We need to tuck our lawns in for their long winter’s nap so that they will wake up lush and healthy in the spring. While we are doing that, we can also do right by our planet by employing eco-friendly methods and products. The following tips ensure that our lawns bounce back with the least possible damage to the environment.

Clear Up the Lawn

Rake up the leaves and add them to your compost pile. If left on the grass, they prevent sunlight from reaching the grass and allow patches of mold to settle in. The dead leaves also adversely affect water quality. The phosphorus and nitrogen run off, feed algae that kill fish and contaminate our water.

For the same reasons, it’s not okay to let leaves go down storm drains. Those nutrients go right to the nearest body of water. You might as well dump a chemical fertilizer directly into the river.

Dethatch and Aerate

Thatch is that layer of shoots, stems, and roots on the surface of the soil. It prevents the grass roots from getting the water and nutrients they need for the winter. You may be able to rake the thatch up with a garden rake. If it’s especially thick, use a thatch rake or a vertical mower. The good part of thatch is it makes for more material for your compost pile.

Aerate a lawn that had too much traffic in the summer, is now compacted and, like the thatch, is creating a barrier between nutrients and grass roots. Punch plugs of soil from your lawn with a tined garden rake or a rented self-powered aerator.

Weed

Dig up invasive weeds completely, or else they will sprout again in the spring. Don’t add them to the compost pile like they are or they will grow and spread. You first have to “cook” them to death, or practice hot composting. Seal them in a black plastic bag and put the bag in a sunny spot off by itself. In a couple of months, you will see that the weeds are mere vestiges of their former selves, and you can toss them into your compost pile.
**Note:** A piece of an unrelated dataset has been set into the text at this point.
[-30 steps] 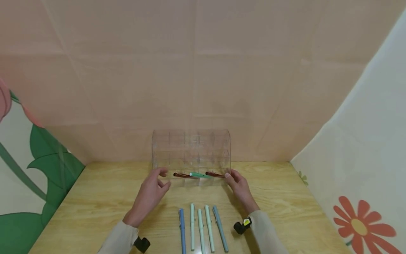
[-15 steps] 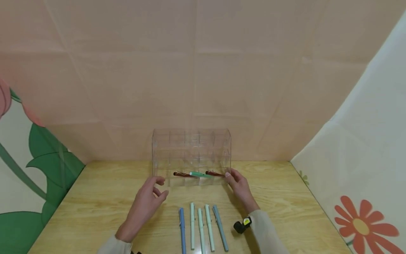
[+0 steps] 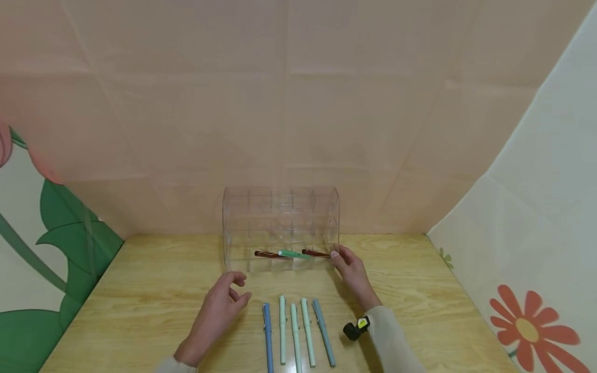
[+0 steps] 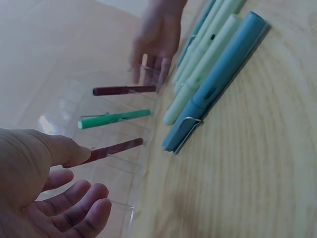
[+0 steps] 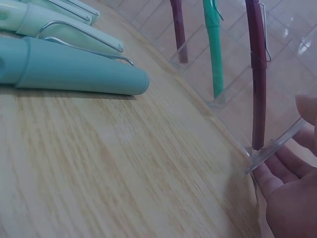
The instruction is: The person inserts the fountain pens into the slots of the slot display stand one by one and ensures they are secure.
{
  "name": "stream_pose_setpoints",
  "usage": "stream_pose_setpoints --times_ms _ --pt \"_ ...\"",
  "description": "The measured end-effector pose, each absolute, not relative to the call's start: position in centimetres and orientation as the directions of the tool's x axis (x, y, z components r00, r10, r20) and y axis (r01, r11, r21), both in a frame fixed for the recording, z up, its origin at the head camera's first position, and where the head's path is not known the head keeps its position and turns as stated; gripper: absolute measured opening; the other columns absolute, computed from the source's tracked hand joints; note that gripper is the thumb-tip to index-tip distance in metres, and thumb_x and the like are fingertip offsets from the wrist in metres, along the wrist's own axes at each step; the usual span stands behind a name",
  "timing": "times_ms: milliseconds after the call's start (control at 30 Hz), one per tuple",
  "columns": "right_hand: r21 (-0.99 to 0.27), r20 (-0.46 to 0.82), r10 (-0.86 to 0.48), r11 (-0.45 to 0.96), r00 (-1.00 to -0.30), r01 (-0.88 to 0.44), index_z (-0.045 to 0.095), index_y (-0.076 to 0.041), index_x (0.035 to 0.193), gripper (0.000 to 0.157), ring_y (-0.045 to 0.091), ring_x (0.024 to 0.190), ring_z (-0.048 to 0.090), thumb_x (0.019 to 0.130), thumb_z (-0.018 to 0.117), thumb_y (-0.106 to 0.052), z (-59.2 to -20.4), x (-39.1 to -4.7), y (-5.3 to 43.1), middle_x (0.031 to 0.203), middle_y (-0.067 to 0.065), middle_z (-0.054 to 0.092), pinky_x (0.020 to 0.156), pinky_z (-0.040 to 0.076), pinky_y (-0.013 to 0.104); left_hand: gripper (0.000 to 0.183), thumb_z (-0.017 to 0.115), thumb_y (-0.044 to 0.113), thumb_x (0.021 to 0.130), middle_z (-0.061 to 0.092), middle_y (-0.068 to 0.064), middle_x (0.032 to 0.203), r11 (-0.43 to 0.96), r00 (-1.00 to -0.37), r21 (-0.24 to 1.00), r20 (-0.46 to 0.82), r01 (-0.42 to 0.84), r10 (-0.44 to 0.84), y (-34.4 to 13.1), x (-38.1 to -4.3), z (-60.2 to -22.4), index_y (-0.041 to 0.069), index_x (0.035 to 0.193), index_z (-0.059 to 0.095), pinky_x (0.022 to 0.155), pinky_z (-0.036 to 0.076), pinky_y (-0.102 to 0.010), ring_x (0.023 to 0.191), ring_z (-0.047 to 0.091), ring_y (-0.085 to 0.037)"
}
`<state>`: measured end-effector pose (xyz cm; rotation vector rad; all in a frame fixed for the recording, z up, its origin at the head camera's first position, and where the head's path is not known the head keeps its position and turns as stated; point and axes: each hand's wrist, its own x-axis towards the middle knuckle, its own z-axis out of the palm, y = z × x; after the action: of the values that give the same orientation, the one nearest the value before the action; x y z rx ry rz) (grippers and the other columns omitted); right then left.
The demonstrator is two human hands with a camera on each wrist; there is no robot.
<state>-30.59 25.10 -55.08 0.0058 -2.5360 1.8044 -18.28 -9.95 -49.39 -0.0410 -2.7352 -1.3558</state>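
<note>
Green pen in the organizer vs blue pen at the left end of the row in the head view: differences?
Colour: the green pen is bright green; the blue pen is muted blue.
Place: the green pen is in the clear organizer; the blue pen is on the table.
Pose: the green pen stands leaning; the blue pen lies flat.
Shared: both have a clip, and neither is held.

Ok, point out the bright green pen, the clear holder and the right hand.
Bright green pen (image 4: 114, 118): left wrist view, middle of its length.
Clear holder (image 3: 261, 237): head view, a bare part of its see-through wall.
Right hand (image 3: 353, 272): head view, back of the hand.
</note>
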Motion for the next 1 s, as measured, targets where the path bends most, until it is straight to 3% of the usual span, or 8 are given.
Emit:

Note: Most chemical herbicides are toxic to animals and the environment in general.

Overseed

This tip is region-specific. If you live in a warm region, overseed with cool-season grassseed, such as Kentucky bluegrass or perennial ryegrass. As the warm-season grass types go dormant, the cool-season grasses will keep your lawn green throughout the winter. In the cooler regions, overseeding prevents weeds from attacking. Thin lawns are open invitations to invaders such as crabgrass and dandelions.

Tend to Your Compost

Material composted over the summer should be ready. Use that “black gold” that is brimming with nutrients to amend deficient soils or improve the fertility of your lawn. The compost gives your lawn a jump-start for the springtime.

For new compost, add a layer of straw or leaves. It needs to be alive and active even in winter, and the additional layer keeps up the internal temperature. Do not put any diseased or insect-infected plants into your compost pile, or else you’ll be returning the diseases and pests to the soil in the spring. Destroy the plants instead.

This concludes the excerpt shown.